ーニーズとして承継と譲受の割合はどうでしょうか?

会計事務所のM&Aに関しては、「譲り受けたい」というニーズのほうが圧倒的に多いです。

「譲り受けたい」というニーズは、たとえば個人事務所や税理士法人が積極的に引き受けて事業を拡大したいというニーズがほとんどです。また、新たな事業領域を取り込んでいきたい、新たな地域に拠点を展開し、進出していきたいといった考え方もあります。

最近は、会計事務所業界も顧客獲得や人材採用の競争が激化していることもあって、「開業の基盤づくり」として事業を譲り受けてスタートしたいというケースや、事務所の優秀な人材を獲得するために事務所を譲り受けたい、といったニーズも増えてきています。

ただ、実際に進められている事務所を見ると、あくまで一般論ですが税理士法人として法人化されていて、拡大意欲もあり、顧問先に職員を派遣できるだけの人員がいる事務所が、承継したい所長からすると安心できるため選ばれやすいですね。

ー会計事務所の顧問先企業が事業承継やM&Aを検討していて、その相談を前田さんが受けることはありますか?
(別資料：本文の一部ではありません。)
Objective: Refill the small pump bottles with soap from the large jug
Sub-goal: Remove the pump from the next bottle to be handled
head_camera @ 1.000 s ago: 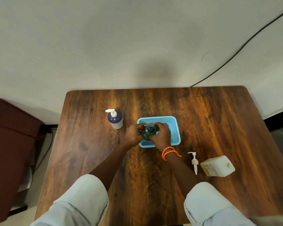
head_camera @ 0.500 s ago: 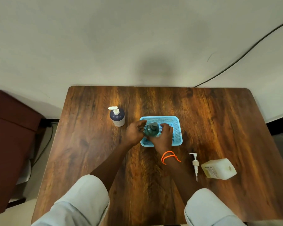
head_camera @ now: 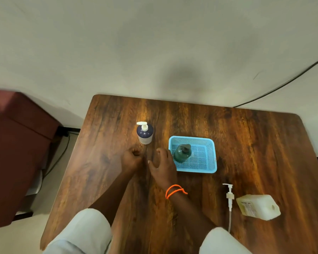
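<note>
A dark green pump bottle (head_camera: 182, 153) stands upright in the left part of a light blue mesh basket (head_camera: 206, 168), with its pump head on. A dark blue pump bottle (head_camera: 145, 133) with a white pump stands on the table to the basket's left. The pale soap jug (head_camera: 258, 207) lies on its side at the right front. My left hand (head_camera: 131, 159) hovers below the blue bottle with curled fingers, holding nothing I can see. My right hand (head_camera: 162, 166), fingers spread and relaxed, sits just left of the basket, touching neither bottle.
A loose white pump (head_camera: 229, 196) with its long tube lies on the wooden table (head_camera: 246, 143) just left of the jug. A dark red seat (head_camera: 17, 143) stands off the table's left edge. A black cable (head_camera: 283, 85) runs along the wall at the right.
Both hands have let go of the green bottle in the basket and moved left, onto the table between the basket and the blue bottle. The camera view shifted left.
</note>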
ありますね。しかし、引受先である一般企業のネットワークを当社がこれまでは持っていなくて、実態としては該当しそうな案件などに詳しい会計士を紹介するにとどまっていました。それでも、2018年4月ころから、そういった一般企業のM&Aの仲介業務を別部署でスタートさせました。
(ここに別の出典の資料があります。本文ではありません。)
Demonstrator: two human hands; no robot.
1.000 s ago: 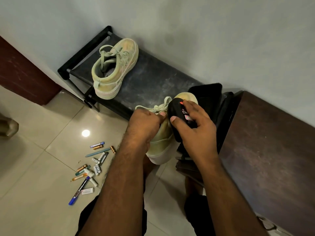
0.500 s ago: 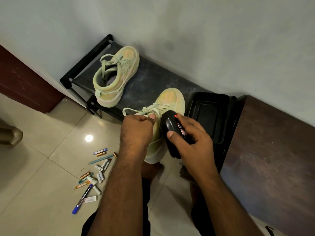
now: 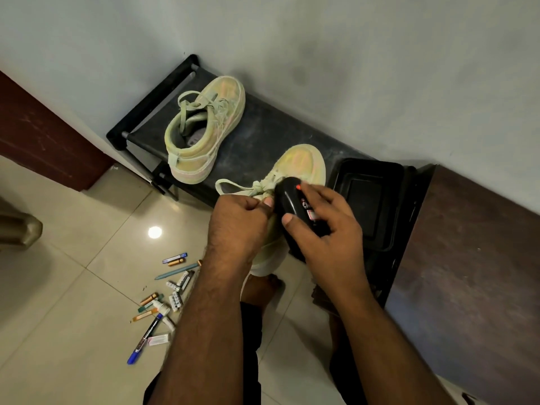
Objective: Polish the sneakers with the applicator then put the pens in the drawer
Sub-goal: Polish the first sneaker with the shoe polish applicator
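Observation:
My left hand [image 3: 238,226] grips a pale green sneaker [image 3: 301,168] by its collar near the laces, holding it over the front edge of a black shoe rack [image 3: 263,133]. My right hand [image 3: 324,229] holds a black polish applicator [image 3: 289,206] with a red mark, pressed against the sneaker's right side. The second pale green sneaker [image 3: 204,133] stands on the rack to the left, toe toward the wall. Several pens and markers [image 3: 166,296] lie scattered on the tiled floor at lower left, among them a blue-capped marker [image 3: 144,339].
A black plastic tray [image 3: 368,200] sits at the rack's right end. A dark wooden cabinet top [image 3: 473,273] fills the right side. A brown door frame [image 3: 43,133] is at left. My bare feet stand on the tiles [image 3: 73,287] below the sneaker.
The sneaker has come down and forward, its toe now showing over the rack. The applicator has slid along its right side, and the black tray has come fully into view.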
ーそのような仕事の醍醐味や留意しなければならないポイントについて教えてください。

まず、どんな会計事務所にも、文化や伝統・歴史といったものがあります。それを途絶えないように、かつ事務所としても成長・発展していただくことが大事で、それが職員の雇用確保にもつながります。ひいては、それが日本の社会貢献にもつながると考えています。

ー仕事のむずかしさとなると……。

 M&Aは「同じ物が二つとない」ことですね。そこに醍醐味とともにむずかしさを感じます。合併や買収といっても、そこには融合や調和が欠かせないので、譲渡金額など条件面の良しあしだけでは考えることができない面がありますね。

ー具体的なデューデリジェンスもやっているのですか?

はい。基本的には財務や税務、労務など、それぞれの専門家と協力して進めていきます。ただし、会計事務所のM&Aでは、買い手も売り手も税務・会計のプロです。一般企業のM&Aとは違い、実態としてはシンプルな内容かもしれませんね。私としては買い手に対して「相手の何を確かめたいのか」をヒアリングして、場合によって一緒に事務所に訪問して調べていくというスタンスです。
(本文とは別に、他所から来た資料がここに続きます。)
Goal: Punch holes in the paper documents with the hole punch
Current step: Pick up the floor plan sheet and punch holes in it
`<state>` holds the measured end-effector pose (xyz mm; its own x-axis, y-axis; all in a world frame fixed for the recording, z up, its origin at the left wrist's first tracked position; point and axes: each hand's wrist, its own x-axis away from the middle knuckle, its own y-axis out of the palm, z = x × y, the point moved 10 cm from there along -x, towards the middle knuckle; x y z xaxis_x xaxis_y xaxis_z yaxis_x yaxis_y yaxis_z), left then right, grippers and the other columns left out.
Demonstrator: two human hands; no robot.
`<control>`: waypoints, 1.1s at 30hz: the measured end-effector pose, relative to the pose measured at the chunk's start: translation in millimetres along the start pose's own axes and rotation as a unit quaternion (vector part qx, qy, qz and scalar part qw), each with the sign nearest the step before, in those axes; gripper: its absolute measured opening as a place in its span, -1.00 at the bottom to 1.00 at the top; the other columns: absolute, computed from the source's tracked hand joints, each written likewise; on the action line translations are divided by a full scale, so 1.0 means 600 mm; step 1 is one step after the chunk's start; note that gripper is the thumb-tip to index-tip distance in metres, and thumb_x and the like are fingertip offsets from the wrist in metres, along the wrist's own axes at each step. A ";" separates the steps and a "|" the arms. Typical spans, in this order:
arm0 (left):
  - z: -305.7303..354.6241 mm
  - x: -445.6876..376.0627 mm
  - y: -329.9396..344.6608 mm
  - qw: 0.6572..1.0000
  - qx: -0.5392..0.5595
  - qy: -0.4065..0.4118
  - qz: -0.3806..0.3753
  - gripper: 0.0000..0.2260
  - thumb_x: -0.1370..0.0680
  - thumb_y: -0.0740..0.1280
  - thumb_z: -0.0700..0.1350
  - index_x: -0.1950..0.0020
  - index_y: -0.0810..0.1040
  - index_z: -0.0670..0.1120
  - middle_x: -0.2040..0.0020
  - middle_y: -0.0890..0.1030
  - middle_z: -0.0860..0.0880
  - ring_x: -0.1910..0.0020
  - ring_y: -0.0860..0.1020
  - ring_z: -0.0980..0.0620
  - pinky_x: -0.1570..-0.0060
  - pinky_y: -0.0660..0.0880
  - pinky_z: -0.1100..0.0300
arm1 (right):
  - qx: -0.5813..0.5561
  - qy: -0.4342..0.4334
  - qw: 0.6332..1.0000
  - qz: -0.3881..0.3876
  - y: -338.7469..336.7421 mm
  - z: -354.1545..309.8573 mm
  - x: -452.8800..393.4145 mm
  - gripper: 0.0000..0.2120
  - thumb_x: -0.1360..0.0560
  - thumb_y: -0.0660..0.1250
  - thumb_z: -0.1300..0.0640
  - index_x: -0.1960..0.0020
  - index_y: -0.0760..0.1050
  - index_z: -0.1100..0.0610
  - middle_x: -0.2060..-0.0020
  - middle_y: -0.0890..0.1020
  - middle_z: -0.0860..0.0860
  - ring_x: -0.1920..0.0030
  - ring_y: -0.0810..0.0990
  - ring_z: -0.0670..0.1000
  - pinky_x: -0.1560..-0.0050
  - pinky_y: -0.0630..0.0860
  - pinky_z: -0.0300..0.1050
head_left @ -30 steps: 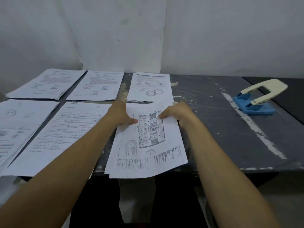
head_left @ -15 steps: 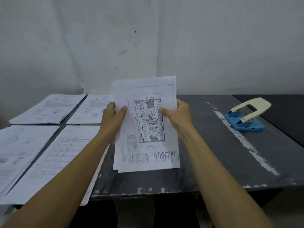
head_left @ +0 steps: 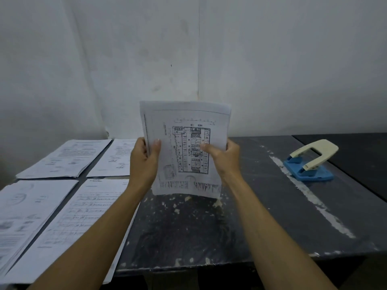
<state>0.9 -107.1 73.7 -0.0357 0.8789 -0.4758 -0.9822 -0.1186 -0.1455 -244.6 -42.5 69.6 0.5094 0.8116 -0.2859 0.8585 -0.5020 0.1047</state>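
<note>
Gripping floor-plan stack [head_left: 186,149] (text illegible)

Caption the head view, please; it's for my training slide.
Both hands, left hand and right hand, hold a paper stack upright; hole punch waits.

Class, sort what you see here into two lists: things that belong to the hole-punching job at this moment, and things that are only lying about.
In use for the job:
- held sheaf of papers, upright, gripped by left hand and right hand
- hole punch, on the table's right side, untouched

Lying about:
- four paper stacks flat on the left
- dark table
- white wall
</note>
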 end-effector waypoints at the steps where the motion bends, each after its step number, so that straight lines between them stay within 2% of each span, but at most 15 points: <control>1: -0.003 0.002 -0.002 1.000 -0.008 0.003 0.003 -0.70 -0.63 0.27 0.09 -0.04 0.44 -0.17 0.06 0.60 -0.07 0.08 0.63 -0.02 0.09 0.65 -0.08 | 0.006 -0.007 1.000 0.005 0.000 0.000 0.002 -0.80 -0.40 0.55 0.20 0.05 0.62 0.01 0.09 0.72 -0.01 0.08 0.72 0.01 0.09 0.68 -0.08; 3: 0.011 -0.003 -0.008 1.000 -0.019 0.022 0.013 -0.72 -0.63 0.28 0.06 0.02 0.41 -0.17 0.12 0.57 -0.12 0.10 0.61 -0.14 0.13 0.62 -0.18 | 0.020 -0.031 0.999 0.015 0.000 -0.018 0.002 -0.85 -0.44 0.52 0.19 0.07 0.61 0.00 0.13 0.71 -0.02 0.11 0.71 0.01 0.14 0.68 -0.11; 7: 0.072 -0.028 -0.014 0.997 -0.022 0.072 0.017 -0.78 -0.62 0.30 0.05 -0.01 0.41 -0.10 0.08 0.62 -0.05 0.11 0.66 0.01 0.16 0.67 0.00 | 0.008 -0.083 0.996 0.029 -0.002 -0.078 -0.010 -0.86 -0.46 0.51 0.20 0.04 0.62 0.04 0.16 0.70 -0.06 0.18 0.70 -0.11 0.20 0.63 -0.25; 9: 0.076 -0.030 -0.012 0.996 -0.019 0.082 0.003 -0.76 -0.62 0.31 0.05 -0.08 0.41 -0.10 0.04 0.66 -0.04 0.11 0.68 0.07 0.16 0.67 0.06 | 0.003 -0.088 0.996 0.032 -0.008 -0.084 -0.012 -0.86 -0.44 0.53 0.19 0.05 0.63 0.06 0.16 0.71 -0.05 0.18 0.70 -0.10 0.23 0.61 -0.28; 12: 0.039 -0.012 -0.005 0.998 -0.002 0.064 -0.021 -0.73 -0.59 0.36 0.04 -0.15 0.44 -0.09 -0.05 0.66 -0.01 0.05 0.68 0.08 0.12 0.67 0.02 | 0.010 -0.051 0.998 0.027 -0.019 -0.036 -0.001 -0.78 -0.36 0.59 0.18 0.06 0.62 0.04 0.14 0.72 -0.02 0.15 0.71 -0.04 0.24 0.62 -0.25; 16: 0.013 0.003 0.009 0.998 -0.008 0.050 -0.045 -0.73 -0.59 0.34 0.07 -0.20 0.48 -0.06 -0.09 0.64 0.03 0.00 0.66 0.09 0.09 0.67 0.02 | 0.029 -0.024 0.999 0.024 -0.026 0.012 0.013 -0.67 -0.34 0.61 0.19 -0.07 0.63 0.08 0.08 0.72 -0.05 0.10 0.71 -0.06 0.19 0.64 -0.25; 21: 0.044 -0.014 0.010 0.996 -0.026 0.077 -0.028 -0.77 -0.62 0.28 0.06 -0.14 0.47 -0.07 0.00 0.62 0.11 0.04 0.65 0.15 0.16 0.64 0.20 | 0.024 -0.030 0.998 0.040 -0.023 -0.009 -0.008 -0.70 -0.35 0.58 0.21 -0.06 0.65 0.11 0.10 0.72 -0.04 0.11 0.71 -0.07 0.13 0.65 -0.20; 27: -0.002 0.016 0.019 0.998 -0.014 0.030 -0.054 -0.73 -0.56 0.35 0.11 -0.17 0.47 0.02 -0.01 0.62 0.17 0.07 0.66 0.16 0.16 0.67 0.13 | 0.035 0.034 0.998 0.026 -0.029 0.063 0.017 -0.73 -0.41 0.55 0.22 -0.08 0.62 0.07 0.06 0.70 -0.05 0.11 0.68 -0.10 0.18 0.62 -0.28; 29: 0.011 0.010 0.016 0.998 0.003 0.028 -0.060 -0.69 -0.51 0.42 0.08 -0.19 0.49 0.02 -0.03 0.63 0.17 0.07 0.66 0.17 0.20 0.65 0.19 | 0.036 0.037 0.999 0.009 -0.030 0.061 0.017 -0.72 -0.41 0.55 0.22 -0.10 0.63 0.09 0.08 0.70 -0.07 0.10 0.69 -0.10 0.12 0.65 -0.23; 31: 0.039 -0.006 0.009 0.997 0.031 0.039 -0.065 -0.66 -0.47 0.48 0.01 -0.19 0.52 -0.03 -0.04 0.64 0.14 0.09 0.66 0.23 0.21 0.62 0.30 | 0.053 0.037 0.998 -0.015 -0.029 0.050 0.011 -0.69 -0.39 0.57 0.21 -0.11 0.63 0.12 0.09 0.70 -0.08 0.10 0.70 -0.10 0.02 0.67 -0.09; 33: 0.069 -0.023 0.003 0.995 0.040 0.053 -0.072 -0.68 -0.47 0.50 -0.05 -0.17 0.55 -0.08 -0.02 0.65 0.11 0.11 0.66 0.27 0.22 0.59 0.36 | 0.066 0.028 0.997 -0.022 -0.031 0.035 0.004 -0.63 -0.34 0.61 0.14 -0.11 0.63 0.11 0.06 0.72 -0.07 0.08 0.71 -0.07 0.00 0.68 0.00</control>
<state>-7.7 -100.4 116.0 0.1215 0.8294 -0.5453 -0.9875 0.0451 -0.1513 -260.7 -37.5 46.9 0.4769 0.8476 -0.2325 0.8670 -0.4972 -0.0343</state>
ーヒアリング力とかマッチングさせる力量がものをいいますね。

そうですね。M&Aは大別すると買収型と融合型に分けられますが、一般企業や会計事務所でもM&Aが一般化するなかで、「買収型はなかなかうまくいかないぞ」という感触もあります。そのなかで、うまくいくやり方をアドバイスしていくことが大切ですね。